TASK MATERIAL: Begin

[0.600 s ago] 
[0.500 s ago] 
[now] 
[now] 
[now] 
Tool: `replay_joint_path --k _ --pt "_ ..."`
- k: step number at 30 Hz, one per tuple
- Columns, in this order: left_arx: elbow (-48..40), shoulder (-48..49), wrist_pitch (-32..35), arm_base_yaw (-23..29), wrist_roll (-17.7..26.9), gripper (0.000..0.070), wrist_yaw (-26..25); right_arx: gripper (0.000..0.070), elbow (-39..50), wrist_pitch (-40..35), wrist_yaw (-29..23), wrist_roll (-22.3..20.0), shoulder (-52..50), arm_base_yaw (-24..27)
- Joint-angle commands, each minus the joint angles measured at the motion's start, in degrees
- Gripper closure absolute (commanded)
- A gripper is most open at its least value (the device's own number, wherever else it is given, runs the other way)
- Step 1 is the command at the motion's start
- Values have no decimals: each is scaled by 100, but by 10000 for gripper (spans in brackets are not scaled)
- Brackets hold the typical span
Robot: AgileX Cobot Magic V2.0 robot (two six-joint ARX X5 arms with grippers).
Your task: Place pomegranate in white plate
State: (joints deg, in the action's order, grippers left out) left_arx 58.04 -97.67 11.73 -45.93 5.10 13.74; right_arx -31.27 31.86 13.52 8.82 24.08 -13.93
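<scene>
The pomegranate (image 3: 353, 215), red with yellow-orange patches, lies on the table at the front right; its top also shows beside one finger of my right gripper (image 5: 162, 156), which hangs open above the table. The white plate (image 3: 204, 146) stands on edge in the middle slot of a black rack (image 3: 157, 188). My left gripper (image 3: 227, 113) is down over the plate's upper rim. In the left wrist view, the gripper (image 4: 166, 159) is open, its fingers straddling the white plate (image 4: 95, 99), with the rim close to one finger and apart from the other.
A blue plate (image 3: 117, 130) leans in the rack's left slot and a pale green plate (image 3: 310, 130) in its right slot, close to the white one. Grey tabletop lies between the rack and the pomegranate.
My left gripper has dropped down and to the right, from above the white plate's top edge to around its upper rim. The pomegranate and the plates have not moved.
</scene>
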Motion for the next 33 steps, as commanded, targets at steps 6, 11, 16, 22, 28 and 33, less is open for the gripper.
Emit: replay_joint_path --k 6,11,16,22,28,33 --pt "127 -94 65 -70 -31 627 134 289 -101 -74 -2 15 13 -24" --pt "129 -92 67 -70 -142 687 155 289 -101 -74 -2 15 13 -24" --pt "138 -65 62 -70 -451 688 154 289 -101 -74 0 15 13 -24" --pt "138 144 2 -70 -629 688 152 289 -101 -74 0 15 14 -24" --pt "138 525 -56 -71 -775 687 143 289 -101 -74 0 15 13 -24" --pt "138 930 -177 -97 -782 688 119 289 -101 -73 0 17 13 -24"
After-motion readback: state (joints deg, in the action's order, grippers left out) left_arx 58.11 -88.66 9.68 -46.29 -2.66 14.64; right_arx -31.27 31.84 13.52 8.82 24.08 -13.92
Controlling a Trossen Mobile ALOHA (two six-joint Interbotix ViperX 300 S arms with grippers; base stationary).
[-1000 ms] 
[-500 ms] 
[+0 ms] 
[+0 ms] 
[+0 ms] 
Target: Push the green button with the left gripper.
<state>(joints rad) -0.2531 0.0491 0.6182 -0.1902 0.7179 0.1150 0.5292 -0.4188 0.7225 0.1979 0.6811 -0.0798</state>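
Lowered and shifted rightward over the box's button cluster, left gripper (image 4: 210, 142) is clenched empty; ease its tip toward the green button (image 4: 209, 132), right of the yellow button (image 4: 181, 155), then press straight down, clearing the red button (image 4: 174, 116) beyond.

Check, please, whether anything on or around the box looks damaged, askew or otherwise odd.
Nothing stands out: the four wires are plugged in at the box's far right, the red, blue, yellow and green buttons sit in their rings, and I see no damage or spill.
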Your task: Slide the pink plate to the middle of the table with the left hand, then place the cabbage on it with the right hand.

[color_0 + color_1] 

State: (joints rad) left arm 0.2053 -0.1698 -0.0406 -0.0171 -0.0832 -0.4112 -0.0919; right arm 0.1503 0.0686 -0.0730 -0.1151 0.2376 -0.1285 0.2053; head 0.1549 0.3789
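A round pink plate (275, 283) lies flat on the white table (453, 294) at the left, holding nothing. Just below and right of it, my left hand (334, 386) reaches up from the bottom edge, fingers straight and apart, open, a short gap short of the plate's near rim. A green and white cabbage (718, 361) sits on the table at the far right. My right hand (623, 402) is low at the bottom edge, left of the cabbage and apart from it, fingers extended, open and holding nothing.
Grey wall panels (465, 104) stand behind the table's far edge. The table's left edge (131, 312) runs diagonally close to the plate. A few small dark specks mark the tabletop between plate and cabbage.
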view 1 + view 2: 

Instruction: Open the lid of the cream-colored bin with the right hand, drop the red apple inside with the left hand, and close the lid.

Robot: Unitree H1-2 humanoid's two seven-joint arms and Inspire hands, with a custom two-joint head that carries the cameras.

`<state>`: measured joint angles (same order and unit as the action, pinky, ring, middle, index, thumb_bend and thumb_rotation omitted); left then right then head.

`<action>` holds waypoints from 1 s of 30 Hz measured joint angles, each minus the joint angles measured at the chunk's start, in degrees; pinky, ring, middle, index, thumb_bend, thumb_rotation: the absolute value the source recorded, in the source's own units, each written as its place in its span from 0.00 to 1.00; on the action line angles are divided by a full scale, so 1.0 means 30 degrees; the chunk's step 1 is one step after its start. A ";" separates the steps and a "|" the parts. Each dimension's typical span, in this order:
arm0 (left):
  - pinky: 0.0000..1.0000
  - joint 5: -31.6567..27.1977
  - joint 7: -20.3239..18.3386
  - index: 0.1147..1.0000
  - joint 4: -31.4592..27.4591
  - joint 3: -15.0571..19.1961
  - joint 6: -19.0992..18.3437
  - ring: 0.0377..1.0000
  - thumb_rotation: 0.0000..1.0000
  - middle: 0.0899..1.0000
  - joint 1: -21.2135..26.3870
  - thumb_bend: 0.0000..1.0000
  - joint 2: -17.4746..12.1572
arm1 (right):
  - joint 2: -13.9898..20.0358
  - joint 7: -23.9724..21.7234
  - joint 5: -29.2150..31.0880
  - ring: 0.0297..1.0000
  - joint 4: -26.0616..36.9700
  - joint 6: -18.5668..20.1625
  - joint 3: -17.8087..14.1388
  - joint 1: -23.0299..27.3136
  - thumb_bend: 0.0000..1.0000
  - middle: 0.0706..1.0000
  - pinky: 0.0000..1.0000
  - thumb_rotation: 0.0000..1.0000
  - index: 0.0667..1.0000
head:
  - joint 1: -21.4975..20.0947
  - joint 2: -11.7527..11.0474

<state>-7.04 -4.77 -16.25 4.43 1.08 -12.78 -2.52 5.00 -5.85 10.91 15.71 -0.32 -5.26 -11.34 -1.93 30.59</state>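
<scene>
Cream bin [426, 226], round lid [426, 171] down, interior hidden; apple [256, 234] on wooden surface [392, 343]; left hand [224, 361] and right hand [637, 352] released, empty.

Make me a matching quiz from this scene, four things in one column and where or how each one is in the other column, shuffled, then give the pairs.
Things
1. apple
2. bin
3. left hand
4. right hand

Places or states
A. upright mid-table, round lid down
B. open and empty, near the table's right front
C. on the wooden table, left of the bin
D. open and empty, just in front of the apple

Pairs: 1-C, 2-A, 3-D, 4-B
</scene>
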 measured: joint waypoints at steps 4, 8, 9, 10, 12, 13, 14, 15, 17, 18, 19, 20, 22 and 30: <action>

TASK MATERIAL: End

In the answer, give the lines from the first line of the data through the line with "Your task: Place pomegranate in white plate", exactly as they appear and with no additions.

[0.600 s ago] 
[0.500 s ago] 
[now] 
[now] 
[now] 
Tool: `replay_joint_path --k _ --pt "_ ..."`
- k: step number at 30 Hz, one per tuple
- Columns, in this order: left_arx: elbow (-48..40), shoulder (-48..49), wrist_pitch (-32..35), arm_base_yaw (-23..29), wrist_roll (-17.7..26.9), gripper (0.000..0.070), wrist_yaw (-26..25); right_arx: gripper (0.000..0.070), elbow (-39..50), wrist_pitch (-40..35), wrist_yaw (-29..23), wrist_roll (-22.3..20.0), shoulder (-52..50), arm_base_yaw (-24..27)
- Joint-angle commands, each minus the joint angles measured at the motion's start, in degrees
- Gripper closure absolute (commanded)
- A gripper is most open at its least value (the device's own number, wherever else it is given, runs the other way)
- Step 1 is the command at the motion's start
- Values have no decimals: each is scaled by 100, but by 10000 for gripper (spans in brackets are not scaled)
- Brackets hold the typical span
Robot: AgileX Cobot Magic V2.0 robot (two six-joint ARX X5 arms with grippers).
Your task: Place pomegranate in white plate

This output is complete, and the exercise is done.